Background information
- Genres: Alternative rock; post-punk; punk rock; folk rock; reggae rock;
- Years active: 1999–2002
- Label: Hellcat
- Spinoff of: The Clash
- Past members: Joe Strummer; Martin Slattery; Scott Shields; Antony Genn; Simon Stafford; Tymon Dogg; John Blackburn; Jimmy Hogarth; Pablo Cook; Luke Bullen; Steve "Smiley" Barnard;
- Website: www.myspace.com/themescaleros

= The Mescaleros =

British backing band for Joe Strummer (1999–2002)

The Mescaleros was the British backing band for British singer, musician and songwriter Joe Strummer. Formed in 1999, they issued two albums before Strummer's death from a heart attack in 2002 aged 50, and one posthumously.

Many of the band members were multi-instrumentalists. The original line up consisted of Strummer on vocals and guitar; Antony Genn on guitar; Scott Shields on bass, guitar and drums; Martin Slattery on keyboards, guitar, occasional flute and saxophone; Pablo Cook on percussion; Steve "Smiley" Barnard on drums; and Richard Flack on various instruments.

The name "The Mescaleros" for my new group is something I just stole from a cowboy film I was watching one night. So, um, really, doesn't have any meaning to the direction. But we're moving in a kind of roots reggae, rock thing. I mean, more or less, as if time hadn't passed. But, we're trying to move it into the future as well. Definitely don't wanna stay in the past. Gotta get out of the past! It's a quagmire of treacle.
— Joe Strummer, 1999, Hultsfred Festival, Sweden

The Mescaleros arose from Strummer's work with Pablo Cook and Richard Norris. The three of them originally came together to write the soundtracks for two short films, Tunnel of Love, and Question of Honour. The song "Yalla Yalla" was originally written by this trio, and mixed by Antony Genn. Once Genn was brought on board, a new song "Techno D-Day" was recorded, at which point Strummer, at the behest of Genn, began recording a new record.

The original drummer, Ged Lynch, left the band before recording on the Rock Art and the X-Ray Style album was complete and Steve Barnard, previously with Robbie Williams, was brought in to finish recording. Shields and Slattery were recruited through a number of contacts with the band. Slattery had also appeared on Williams' Life thru a Lens album, and Shields was a friend of Slattery's. Oddly enough, in the initial lineup, only Smiley was playing the instrument which he knew best.

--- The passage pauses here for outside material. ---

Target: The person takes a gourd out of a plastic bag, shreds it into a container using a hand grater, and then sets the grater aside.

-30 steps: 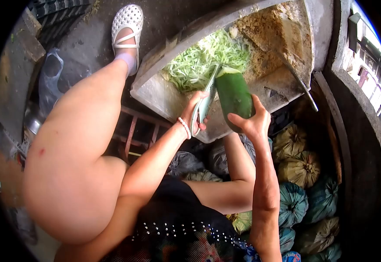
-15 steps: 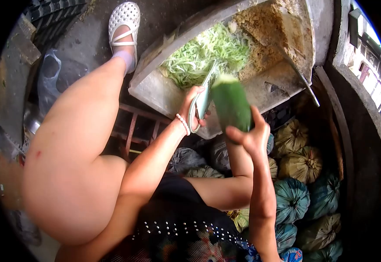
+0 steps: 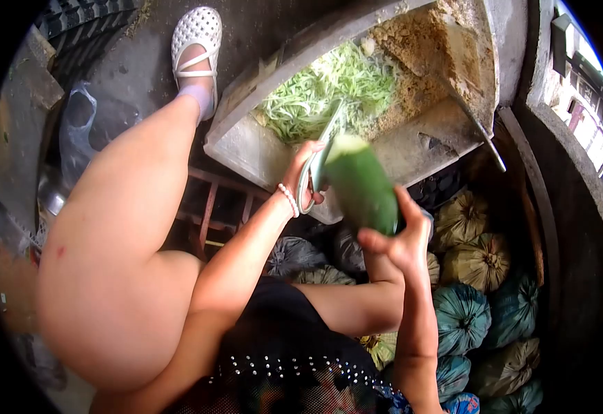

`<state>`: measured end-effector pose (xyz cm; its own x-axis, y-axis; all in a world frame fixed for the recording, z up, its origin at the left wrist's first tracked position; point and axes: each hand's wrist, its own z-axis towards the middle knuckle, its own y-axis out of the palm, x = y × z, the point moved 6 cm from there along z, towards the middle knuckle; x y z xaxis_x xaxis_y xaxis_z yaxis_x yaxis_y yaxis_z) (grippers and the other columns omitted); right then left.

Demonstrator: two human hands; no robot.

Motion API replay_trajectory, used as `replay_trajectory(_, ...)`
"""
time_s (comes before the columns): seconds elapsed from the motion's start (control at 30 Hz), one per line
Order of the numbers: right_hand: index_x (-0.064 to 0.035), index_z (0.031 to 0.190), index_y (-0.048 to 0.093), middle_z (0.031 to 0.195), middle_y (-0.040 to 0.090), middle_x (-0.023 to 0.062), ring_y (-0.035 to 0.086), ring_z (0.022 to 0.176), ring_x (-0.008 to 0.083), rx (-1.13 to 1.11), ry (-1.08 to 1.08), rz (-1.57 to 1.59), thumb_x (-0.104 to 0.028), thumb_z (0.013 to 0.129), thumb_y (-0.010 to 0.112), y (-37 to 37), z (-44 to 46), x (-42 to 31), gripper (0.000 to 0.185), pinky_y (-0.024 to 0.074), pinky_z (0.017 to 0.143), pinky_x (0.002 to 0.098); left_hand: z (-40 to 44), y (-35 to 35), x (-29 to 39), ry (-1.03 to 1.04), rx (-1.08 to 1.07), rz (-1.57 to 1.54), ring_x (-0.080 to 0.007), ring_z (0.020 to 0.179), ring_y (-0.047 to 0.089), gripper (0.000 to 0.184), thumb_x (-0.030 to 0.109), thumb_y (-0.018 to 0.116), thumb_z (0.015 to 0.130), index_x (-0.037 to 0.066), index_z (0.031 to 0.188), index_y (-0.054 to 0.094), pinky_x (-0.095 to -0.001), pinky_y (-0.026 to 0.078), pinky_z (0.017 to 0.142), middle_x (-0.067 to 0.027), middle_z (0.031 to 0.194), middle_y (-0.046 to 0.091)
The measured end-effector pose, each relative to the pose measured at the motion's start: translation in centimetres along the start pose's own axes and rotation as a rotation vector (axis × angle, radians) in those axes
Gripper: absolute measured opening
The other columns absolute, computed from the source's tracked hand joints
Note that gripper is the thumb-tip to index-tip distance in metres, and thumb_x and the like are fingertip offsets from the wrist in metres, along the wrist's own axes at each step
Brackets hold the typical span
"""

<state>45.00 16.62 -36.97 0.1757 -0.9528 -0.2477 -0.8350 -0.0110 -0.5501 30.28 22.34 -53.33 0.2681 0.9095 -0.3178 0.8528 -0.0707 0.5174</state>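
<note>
My left hand is closed around a pale hand-held grater. The rounded end of the grater is near my palm, and its far end points up at the shreds. In my right hand is a thick green gourd, gripped near its lower end. Its cut pale end lies against or very close to the grater's face; motion blur hides the exact contact. Beyond both hands, a heap of pale green shreds sits in a worn trough.
Brown crumbly meal fills the trough's right part, where a long thin rod leans over the rim. Several tied bags are stacked at lower right. A clear plastic bag lies left of my shoe.
The gourd and my right hand have moved down toward me, and the gourd tilts more to the left. My left hand and the grater stay nearly in place.
</note>
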Motion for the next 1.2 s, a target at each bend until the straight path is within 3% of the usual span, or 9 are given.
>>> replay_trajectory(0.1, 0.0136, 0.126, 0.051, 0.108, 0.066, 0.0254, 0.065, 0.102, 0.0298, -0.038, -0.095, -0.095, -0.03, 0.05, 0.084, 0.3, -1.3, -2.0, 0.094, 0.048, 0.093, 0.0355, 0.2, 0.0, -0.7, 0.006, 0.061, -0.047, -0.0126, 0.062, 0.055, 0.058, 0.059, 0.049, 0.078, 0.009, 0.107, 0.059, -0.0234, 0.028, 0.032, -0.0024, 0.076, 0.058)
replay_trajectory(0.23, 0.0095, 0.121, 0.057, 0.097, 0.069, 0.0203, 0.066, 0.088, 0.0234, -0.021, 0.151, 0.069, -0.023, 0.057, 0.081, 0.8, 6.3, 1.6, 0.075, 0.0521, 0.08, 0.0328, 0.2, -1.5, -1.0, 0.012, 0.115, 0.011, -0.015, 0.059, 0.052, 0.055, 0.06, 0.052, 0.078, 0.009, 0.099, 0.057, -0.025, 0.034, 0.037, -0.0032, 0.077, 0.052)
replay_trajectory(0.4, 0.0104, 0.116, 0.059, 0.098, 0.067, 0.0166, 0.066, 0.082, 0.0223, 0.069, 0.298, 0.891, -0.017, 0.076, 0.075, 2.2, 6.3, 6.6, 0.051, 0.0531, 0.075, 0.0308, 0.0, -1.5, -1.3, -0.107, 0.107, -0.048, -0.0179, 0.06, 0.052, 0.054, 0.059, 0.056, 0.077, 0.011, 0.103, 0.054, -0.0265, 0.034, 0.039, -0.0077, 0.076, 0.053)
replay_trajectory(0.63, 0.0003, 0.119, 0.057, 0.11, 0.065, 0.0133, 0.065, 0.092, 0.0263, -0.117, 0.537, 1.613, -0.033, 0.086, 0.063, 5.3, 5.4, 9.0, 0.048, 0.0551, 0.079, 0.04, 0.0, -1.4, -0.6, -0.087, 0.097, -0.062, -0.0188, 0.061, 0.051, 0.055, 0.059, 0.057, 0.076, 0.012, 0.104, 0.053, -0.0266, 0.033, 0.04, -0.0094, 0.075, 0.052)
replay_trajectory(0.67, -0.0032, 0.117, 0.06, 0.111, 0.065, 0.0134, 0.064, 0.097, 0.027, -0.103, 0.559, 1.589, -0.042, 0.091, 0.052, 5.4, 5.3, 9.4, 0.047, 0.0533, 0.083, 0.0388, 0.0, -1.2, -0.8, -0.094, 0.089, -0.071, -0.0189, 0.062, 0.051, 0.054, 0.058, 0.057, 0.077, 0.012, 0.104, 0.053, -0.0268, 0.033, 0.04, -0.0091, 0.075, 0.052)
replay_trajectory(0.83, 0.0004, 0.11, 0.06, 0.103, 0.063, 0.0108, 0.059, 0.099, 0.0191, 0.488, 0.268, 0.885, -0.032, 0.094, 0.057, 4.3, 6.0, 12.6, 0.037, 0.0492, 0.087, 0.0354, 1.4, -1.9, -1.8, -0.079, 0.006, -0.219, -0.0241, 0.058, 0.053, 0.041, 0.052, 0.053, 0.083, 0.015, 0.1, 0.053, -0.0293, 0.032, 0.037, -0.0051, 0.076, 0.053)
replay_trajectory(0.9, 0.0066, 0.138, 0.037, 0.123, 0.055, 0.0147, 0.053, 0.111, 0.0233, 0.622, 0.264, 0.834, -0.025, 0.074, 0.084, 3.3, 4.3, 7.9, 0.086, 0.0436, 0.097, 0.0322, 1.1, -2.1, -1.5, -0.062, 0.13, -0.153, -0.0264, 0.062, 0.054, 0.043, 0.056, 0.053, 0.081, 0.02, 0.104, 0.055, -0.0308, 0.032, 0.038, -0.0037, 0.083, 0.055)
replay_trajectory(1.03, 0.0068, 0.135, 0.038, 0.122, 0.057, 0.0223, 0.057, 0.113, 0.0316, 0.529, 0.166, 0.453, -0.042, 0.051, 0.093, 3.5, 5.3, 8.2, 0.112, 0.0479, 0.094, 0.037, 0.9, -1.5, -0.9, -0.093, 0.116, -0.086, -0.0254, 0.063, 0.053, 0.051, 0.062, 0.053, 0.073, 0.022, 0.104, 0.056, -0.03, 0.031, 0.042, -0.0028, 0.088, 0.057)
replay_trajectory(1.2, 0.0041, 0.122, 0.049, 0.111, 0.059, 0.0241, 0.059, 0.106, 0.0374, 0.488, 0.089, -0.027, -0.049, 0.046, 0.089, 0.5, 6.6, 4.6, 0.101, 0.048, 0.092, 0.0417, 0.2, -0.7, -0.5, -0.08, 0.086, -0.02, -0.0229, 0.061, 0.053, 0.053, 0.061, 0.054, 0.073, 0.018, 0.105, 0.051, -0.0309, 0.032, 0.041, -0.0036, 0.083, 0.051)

Genn reportedly did not have the ability to play sufficient lead guitar, so multi-instrumentalist Slattery, originally trained on horns and keyboards, was brought in. Strummer once joked that Slattery could play a hole in the windshield of the tour bus. Shields had previously been a drummer but was recruited to play bass, and later played guitar.

==History==
The Mescaleros' first gig was on 5 June 1999 at the Leadmill in Antony Genn's hometown of Sheffield. They toured extensively for the next six months in the US and Europe, appearing as well at the Glastonbury Festival. In 2000 the band played Big Day Out in Australia and New Zealand, as well as touring Japan.

The band signed with the Californian punk label Hellcat Records, and issued three albums. Following the release of the first, Rock Art and the X-Ray Style, they toured England and North America; sets included several Clash-fan favourites.

Singer-songwriter Tymon Dogg, a longtime friend of Joe Strummer, joined the band in 2000 playing violin and Spanish guitar. He contributed some of the tunes on Global a Go-Go, including "Mondo Bongo".

Honorary Mescaleros include John Blackburn and Jimmy Hogarth, both of whom played bass in place of Scott Shields on the 2000 tour supporting the Who, which was also Tymon Dogg's first tour with the band. Andy Boo, Strummer's guitar tech, also appeared in the Mescaleros line up in place of Pablo Cook on percussion at a gig in Finland 1999.

Following the departure of Genn and Smiley, Scott Shields moved to guitar, Simon Stafford was brought on board to play bass, and Luke Bullen was recruited to play drums. Pablo Cook left in August 2001 to join Moby.

Following the release of Global a Go-Go, Joe Strummer and the Mescaleros mounted a 21-date tour of North America, Britain, and Ireland. Once again, these concerts featured Clash material ("London Calling", "Rudie Can't Fail"), as well as classic covers of reggae hits ("The Harder They Come", "A Message to You, Rudy") and regularly closed the show with a nod to Joey Ramone by playing the Ramones' "Blitzkrieg Bop".

Musically, the Mescaleros continued the genre mixing that Strummer was known for during his time with the Clash. Elements of reggae, jazz, funk, hip-hop, country, and of course punk rock can be found in the three Mescaleros releases.

The band is also the subject of a documentary by Dick Rude titled Let's Rock Again! which was released on 27 June 2006. The band also appear on many DVDs (see full list below) and have had several of their songs appear in major films such as Black Hawk Down and Mr. & Mrs. Smith. One song, "Johnny Appleseed," was used as the theme song to the HBO series John From Cincinnati.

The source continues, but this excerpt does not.